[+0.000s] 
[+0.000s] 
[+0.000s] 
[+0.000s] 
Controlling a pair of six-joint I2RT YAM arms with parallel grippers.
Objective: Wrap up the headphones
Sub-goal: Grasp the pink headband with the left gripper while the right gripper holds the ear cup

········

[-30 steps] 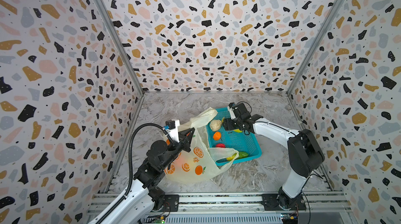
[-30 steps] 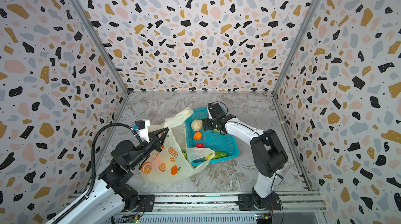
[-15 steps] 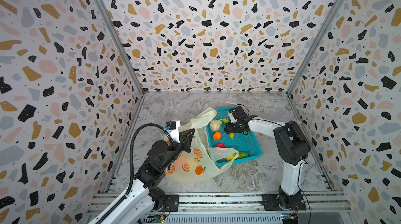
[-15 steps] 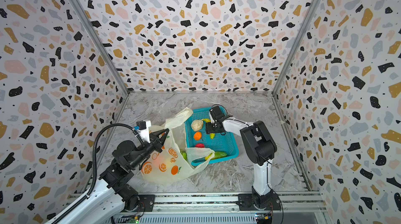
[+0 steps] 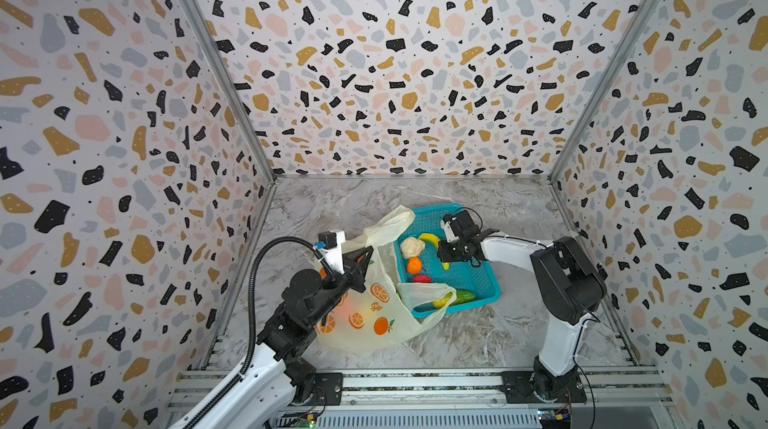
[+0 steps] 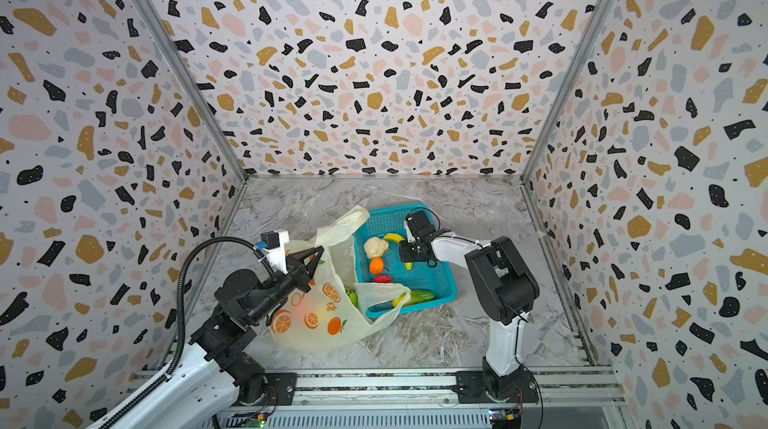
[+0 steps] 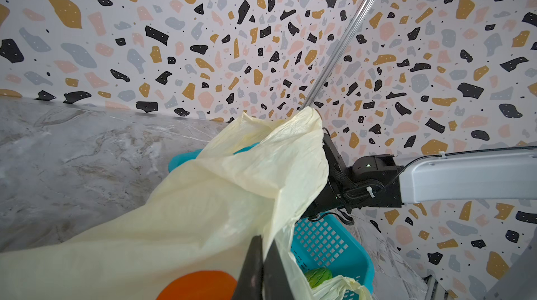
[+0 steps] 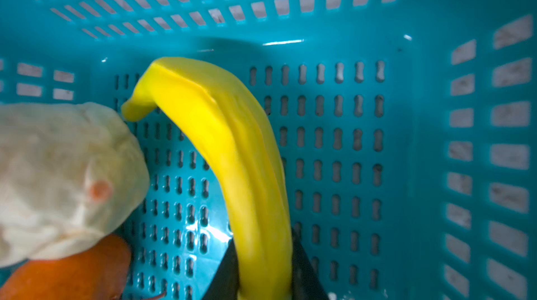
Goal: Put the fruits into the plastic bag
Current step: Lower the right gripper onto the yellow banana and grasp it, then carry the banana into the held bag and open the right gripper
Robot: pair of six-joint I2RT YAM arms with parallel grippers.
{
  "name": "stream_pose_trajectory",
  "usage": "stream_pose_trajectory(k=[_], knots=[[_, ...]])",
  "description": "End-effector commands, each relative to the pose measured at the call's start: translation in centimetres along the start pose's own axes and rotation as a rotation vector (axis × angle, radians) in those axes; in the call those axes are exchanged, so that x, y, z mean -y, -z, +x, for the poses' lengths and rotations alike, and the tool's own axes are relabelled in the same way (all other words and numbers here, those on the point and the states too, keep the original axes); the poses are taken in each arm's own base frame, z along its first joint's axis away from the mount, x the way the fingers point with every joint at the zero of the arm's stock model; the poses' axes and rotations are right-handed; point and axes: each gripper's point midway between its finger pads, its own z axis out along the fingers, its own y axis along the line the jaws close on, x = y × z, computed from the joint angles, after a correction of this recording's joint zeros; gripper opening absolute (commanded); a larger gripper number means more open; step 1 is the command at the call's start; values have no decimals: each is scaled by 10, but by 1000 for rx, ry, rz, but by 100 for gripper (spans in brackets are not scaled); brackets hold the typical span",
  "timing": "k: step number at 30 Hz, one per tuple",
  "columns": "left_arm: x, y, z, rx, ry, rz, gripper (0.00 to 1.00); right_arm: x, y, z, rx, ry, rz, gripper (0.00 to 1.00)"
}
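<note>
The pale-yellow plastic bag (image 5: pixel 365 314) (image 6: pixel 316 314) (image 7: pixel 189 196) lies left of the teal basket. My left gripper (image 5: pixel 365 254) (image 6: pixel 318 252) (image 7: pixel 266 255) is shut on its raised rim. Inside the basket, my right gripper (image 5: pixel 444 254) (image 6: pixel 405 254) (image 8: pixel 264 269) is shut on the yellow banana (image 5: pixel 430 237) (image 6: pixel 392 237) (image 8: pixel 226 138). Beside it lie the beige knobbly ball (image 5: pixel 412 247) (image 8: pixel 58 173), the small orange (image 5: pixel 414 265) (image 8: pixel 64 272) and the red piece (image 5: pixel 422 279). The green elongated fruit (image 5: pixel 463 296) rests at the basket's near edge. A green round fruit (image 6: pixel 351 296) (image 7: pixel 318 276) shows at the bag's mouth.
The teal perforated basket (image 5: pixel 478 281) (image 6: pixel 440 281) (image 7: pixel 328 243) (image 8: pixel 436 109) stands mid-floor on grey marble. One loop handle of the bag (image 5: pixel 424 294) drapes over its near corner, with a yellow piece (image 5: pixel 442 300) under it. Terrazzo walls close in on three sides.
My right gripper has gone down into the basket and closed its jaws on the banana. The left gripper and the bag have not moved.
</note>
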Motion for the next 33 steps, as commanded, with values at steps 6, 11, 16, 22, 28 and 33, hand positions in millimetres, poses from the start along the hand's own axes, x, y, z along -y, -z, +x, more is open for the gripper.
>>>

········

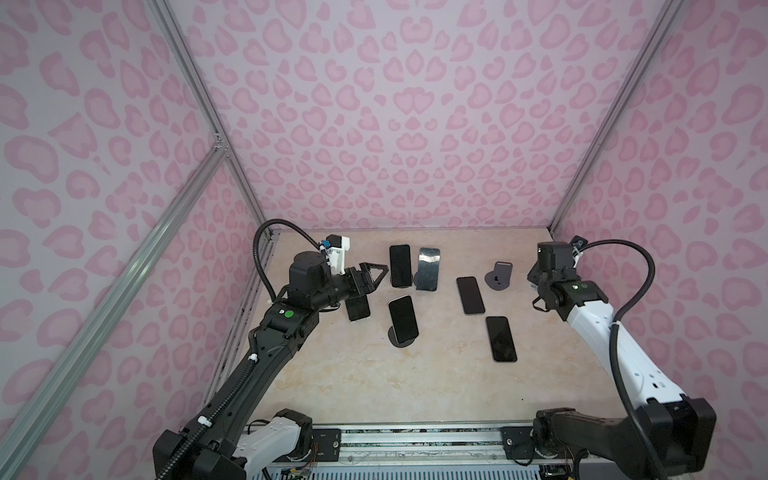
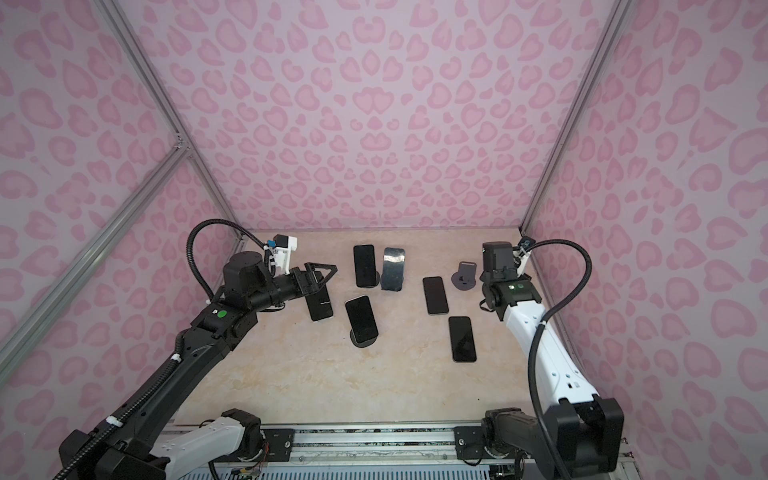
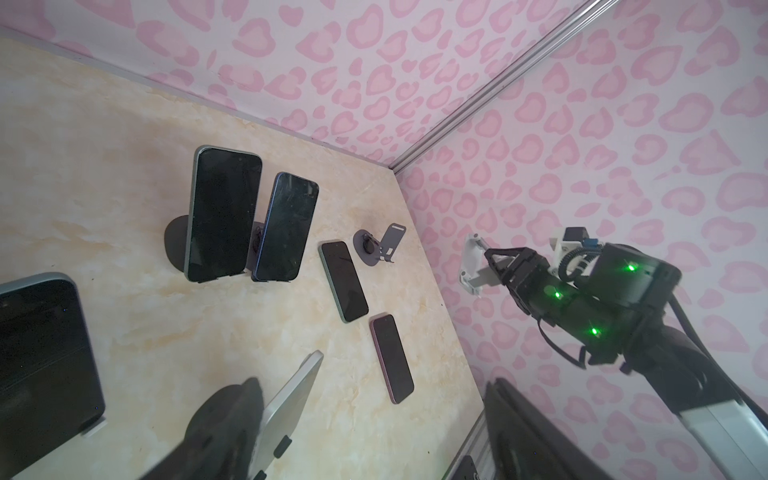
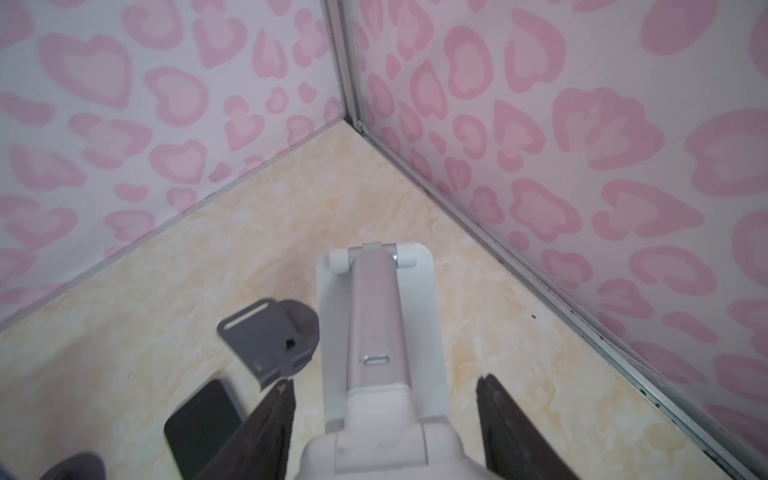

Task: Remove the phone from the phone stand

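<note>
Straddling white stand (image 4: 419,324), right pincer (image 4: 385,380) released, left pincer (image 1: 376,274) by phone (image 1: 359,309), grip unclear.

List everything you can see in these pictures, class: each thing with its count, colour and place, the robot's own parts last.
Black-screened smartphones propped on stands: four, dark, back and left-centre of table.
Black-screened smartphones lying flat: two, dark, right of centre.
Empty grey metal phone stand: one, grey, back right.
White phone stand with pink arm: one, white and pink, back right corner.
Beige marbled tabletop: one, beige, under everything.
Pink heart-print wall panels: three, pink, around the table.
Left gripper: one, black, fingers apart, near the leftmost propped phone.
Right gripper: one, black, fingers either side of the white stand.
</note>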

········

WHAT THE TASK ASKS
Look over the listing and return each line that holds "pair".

ANSWER BOX
Controlling a pair of six-joint I2RT YAM arms with parallel grippers.
Robot: pair of six-joint I2RT YAM arms with parallel grippers.

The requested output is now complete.